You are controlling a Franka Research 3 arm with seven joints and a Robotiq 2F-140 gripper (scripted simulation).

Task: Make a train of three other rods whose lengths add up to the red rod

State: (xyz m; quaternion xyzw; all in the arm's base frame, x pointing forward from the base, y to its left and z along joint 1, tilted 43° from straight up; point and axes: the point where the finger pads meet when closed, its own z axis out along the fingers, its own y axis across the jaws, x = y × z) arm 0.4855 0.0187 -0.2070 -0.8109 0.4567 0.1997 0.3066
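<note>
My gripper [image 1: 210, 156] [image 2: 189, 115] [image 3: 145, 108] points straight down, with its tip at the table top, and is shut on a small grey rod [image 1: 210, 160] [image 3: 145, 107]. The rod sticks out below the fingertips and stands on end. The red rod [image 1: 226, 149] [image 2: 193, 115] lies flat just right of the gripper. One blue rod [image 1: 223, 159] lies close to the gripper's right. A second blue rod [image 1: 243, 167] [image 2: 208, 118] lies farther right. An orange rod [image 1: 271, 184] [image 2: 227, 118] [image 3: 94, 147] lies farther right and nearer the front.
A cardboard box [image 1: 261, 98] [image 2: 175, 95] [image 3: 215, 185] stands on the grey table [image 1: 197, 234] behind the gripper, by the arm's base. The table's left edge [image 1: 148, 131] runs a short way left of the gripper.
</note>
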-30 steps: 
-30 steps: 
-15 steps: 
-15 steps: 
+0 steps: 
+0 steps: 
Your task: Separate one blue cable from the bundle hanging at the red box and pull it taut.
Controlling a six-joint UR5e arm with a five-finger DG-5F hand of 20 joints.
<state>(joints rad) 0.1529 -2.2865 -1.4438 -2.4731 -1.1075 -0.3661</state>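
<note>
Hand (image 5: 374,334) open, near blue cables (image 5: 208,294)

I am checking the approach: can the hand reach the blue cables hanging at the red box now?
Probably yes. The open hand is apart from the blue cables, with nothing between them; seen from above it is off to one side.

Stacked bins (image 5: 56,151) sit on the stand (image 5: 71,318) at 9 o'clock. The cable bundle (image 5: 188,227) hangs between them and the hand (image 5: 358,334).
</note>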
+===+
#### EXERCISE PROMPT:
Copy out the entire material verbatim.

#### RESULT FOR THIS EXERCISE:
You are controlling a Franka Research 3 arm with seven joints and a Robotiq 2F-140 gripper (scripted simulation).

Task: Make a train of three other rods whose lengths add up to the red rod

State: (xyz m; quaternion xyzw; all in the arm's base frame, x pointing forward from the base, y to its left and z along joint 1, tilted 43° from straight up; point and axes: the point where the finger pads meet when closed, its own z axis out along the fingers, its own y axis across the jaws, x = y × z) arm 0.4855 0.0187 -0.2070 -0.8109 0.4567 0.1997 0.3066
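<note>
My gripper [image 1: 210, 156] [image 2: 189, 115] [image 3: 145, 108] points straight down, with its tip at the table top, and is shut on a small grey rod [image 1: 210, 160] [image 3: 145, 107]. The rod sticks out below the fingertips and stands on end. The red rod [image 1: 226, 149] [image 2: 193, 115] lies flat just right of the gripper. One blue rod [image 1: 223, 159] lies close to the gripper's right. A second blue rod [image 1: 243, 167] [image 2: 208, 118] lies farther right. An orange rod [image 1: 271, 184] [image 2: 227, 118] [image 3: 94, 147] lies farther right and nearer the front.
A cardboard box [image 1: 261, 98] [image 2: 175, 95] [image 3: 215, 185] stands on the grey table [image 1: 197, 234] behind the gripper, by the arm's base. The table's left edge [image 1: 148, 131] runs a short way left of the gripper.
</note>
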-30 steps: 
-30 steps: 
-15 steps: 
-15 steps: 
+0 steps: 
+0 steps: 
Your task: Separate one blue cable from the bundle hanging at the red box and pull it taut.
Controlling a six-joint UR5e arm with a five-finger DG-5F hand of 20 joints.
<state>(joints rad) 0.1529 -2.2865 -1.4438 -2.4731 -1.1075 -0.3661</state>
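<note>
Hand (image 5: 374,334) open, near blue cables (image 5: 208,294)

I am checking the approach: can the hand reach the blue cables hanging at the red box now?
Probably yes. The open hand is apart from the blue cables, with nothing between them; seen from above it is off to one side.

Stacked bins (image 5: 56,151) sit on the stand (image 5: 71,318) at 9 o'clock. The cable bundle (image 5: 188,227) hangs between them and the hand (image 5: 358,334).
</note>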

Nothing more remains to be added to the answer.